EXERCISE DETAILS: Pictures stay out; everything else in the records below is copied exactly.
....................
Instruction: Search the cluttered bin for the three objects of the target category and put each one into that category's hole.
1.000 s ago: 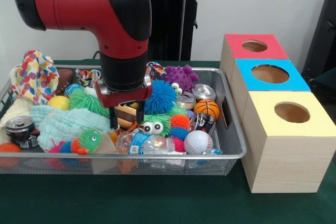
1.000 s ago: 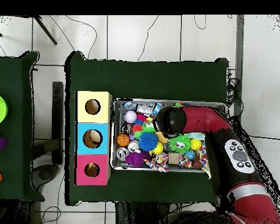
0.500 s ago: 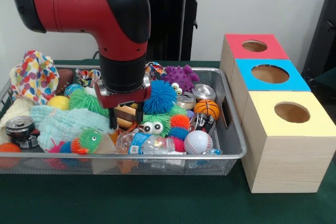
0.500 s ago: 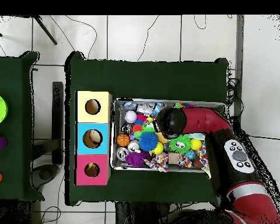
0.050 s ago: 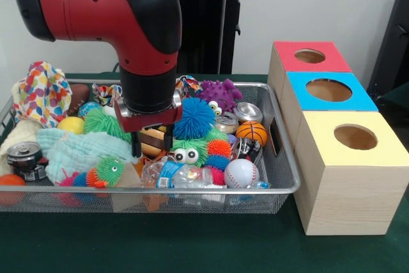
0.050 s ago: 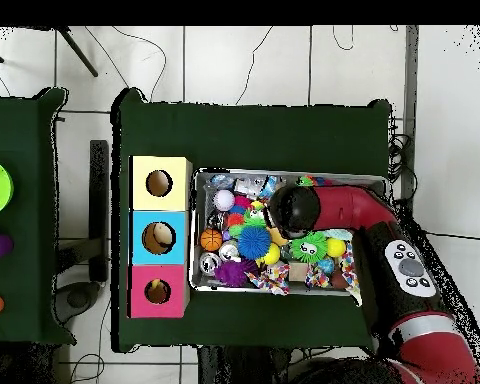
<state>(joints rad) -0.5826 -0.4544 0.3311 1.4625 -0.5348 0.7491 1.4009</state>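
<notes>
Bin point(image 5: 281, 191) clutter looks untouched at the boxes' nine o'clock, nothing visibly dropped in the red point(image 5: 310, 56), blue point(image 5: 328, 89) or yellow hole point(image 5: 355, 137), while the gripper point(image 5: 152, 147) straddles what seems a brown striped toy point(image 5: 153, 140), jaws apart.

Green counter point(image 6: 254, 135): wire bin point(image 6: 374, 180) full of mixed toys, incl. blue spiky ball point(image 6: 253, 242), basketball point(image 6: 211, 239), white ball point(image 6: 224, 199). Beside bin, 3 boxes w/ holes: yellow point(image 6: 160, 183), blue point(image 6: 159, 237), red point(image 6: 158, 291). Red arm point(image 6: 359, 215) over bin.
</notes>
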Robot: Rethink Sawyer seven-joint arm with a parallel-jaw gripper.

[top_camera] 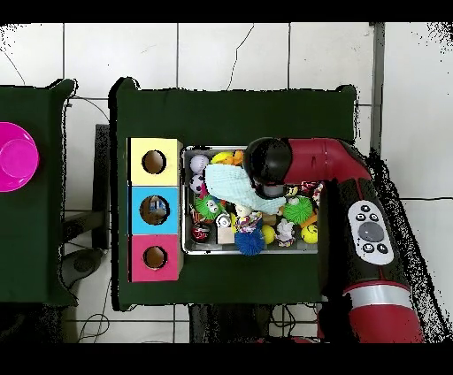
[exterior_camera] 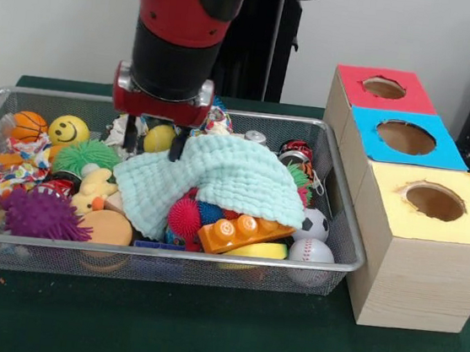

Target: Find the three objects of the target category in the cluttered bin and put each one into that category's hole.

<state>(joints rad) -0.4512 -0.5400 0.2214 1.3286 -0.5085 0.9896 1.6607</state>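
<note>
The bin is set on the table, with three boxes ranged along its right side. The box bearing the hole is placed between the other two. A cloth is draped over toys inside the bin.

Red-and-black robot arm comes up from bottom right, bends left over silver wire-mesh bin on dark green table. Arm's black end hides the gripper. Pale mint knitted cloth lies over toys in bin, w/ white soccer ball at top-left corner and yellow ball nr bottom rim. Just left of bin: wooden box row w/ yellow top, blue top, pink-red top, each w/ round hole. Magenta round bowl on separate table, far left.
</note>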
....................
TASK ANSWER:
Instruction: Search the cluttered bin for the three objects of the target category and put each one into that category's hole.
1.000 s ago: 
1.000 s ago: 
0.500 s ago: 
0.500 s ago: 
0.050 s ago: 
0.050 s ago: 
<state>(joints rad) -0.5826 -0.4544 0.3311 1.4625 -0.5348 0.7491 1.4009</state>
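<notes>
Bin point(image 5: 281, 191) clutter looks untouched at the boxes' nine o'clock, nothing visibly dropped in the red point(image 5: 310, 56), blue point(image 5: 328, 89) or yellow hole point(image 5: 355, 137), while the gripper point(image 5: 152, 147) straddles what seems a brown striped toy point(image 5: 153, 140), jaws apart.

Green counter point(image 6: 254, 135): wire bin point(image 6: 374, 180) full of mixed toys, incl. blue spiky ball point(image 6: 253, 242), basketball point(image 6: 211, 239), white ball point(image 6: 224, 199). Beside bin, 3 boxes w/ holes: yellow point(image 6: 160, 183), blue point(image 6: 159, 237), red point(image 6: 158, 291). Red arm point(image 6: 359, 215) over bin.
</notes>
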Robot: Rethink Sawyer seven-joint arm with a parallel-jaw gripper.

[top_camera] 
[exterior_camera] 

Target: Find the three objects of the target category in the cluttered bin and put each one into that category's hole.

<state>(joints rad) -0.4512 -0.5400 0.2214 1.3286 -0.5085 0.9896 1.6607</state>
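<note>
The bin is set on the table, with three boxes ranged along its right side. The box bearing the hole is placed between the other two. A cloth is draped over toys inside the bin.

Red-and-black robot arm comes up from bottom right, bends left over silver wire-mesh bin on dark green table. Arm's black end hides the gripper. Pale mint knitted cloth lies over toys in bin, w/ white soccer ball at top-left corner and yellow ball nr bottom rim. Just left of bin: wooden box row w/ yellow top, blue top, pink-red top, each w/ round hole. Magenta round bowl on separate table, far left.
</note>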

The answer to this exercise has been fully stated.